Com uma performance gloriosa de Aisling O’Sullivan no papel central, esta história acerca de solidão e luto tem mesmo muito que se lhe diga.

Classificação: 80/100




PUNCH LINE (BECKY CHEATLE, 10′) 

Punch Line no Gaze Shorts Program
©Queer Lisboa 23

Na véspera de um ataque transfóbico, uma comediante transgénero processa os seus sentimentos da única maneira que sabe: por meio de comédia stand-up“.

Com Becky Cheatle e o seu “Punch Line”, este GAZE Shorts Program, no Queer Lisboa 2023, presta-se, uma vez mais, como nos foi aliás dito no início da sessão, a representar histórias no feminino, e também histórias por players por vezes negligenciados quando chega a hora de receber financiamento.

Embora seja bastante parco do ponto de vista visual, com uma cena de abertura impactante e uma fotografia muito simples de aí adiante, “Punch Line” tem, como o nome deixa antever, um ponto final impactante.

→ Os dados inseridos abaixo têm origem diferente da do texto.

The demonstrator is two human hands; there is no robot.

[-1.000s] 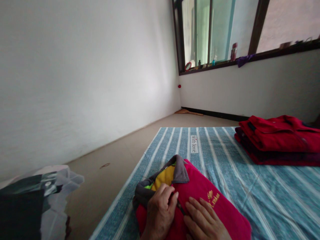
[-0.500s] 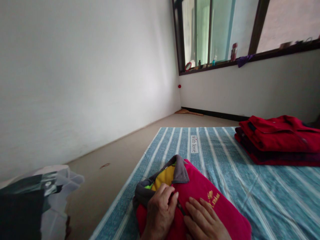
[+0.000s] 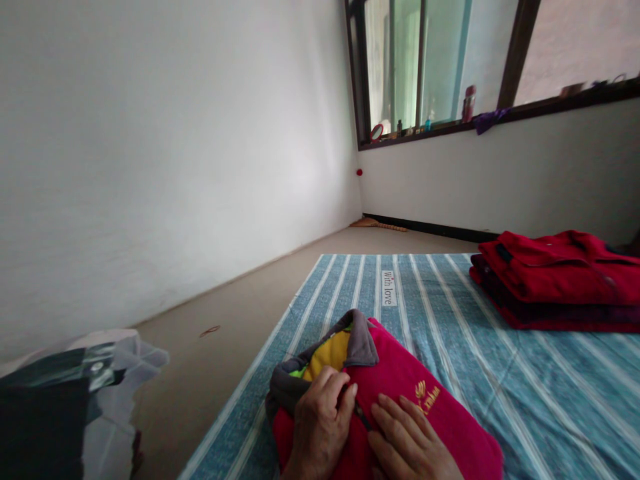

Esta é a história de uma comediante de stand up trans, que reflete em palco acerca de um ataque transfóbico que sofreu recentemente.

E se sentimos um certo amadorismo no âmbito das técnicas de narração escolhidas para esta história, a maturidade das temáticas é mais considerável. Becky Cheatle é uma comediante de stand-up proeminente na Irlanda, e serve aqui como co-escritora e realizadora de “Punch Line”. Uma figura importante no retrato das vidas de pessoas trans na Irlanda, é palpável a relevância da sua denúncia e também a mensagem de não submissão e revolta que entrega com esta pequena curta pautada de tons de humor eficazes.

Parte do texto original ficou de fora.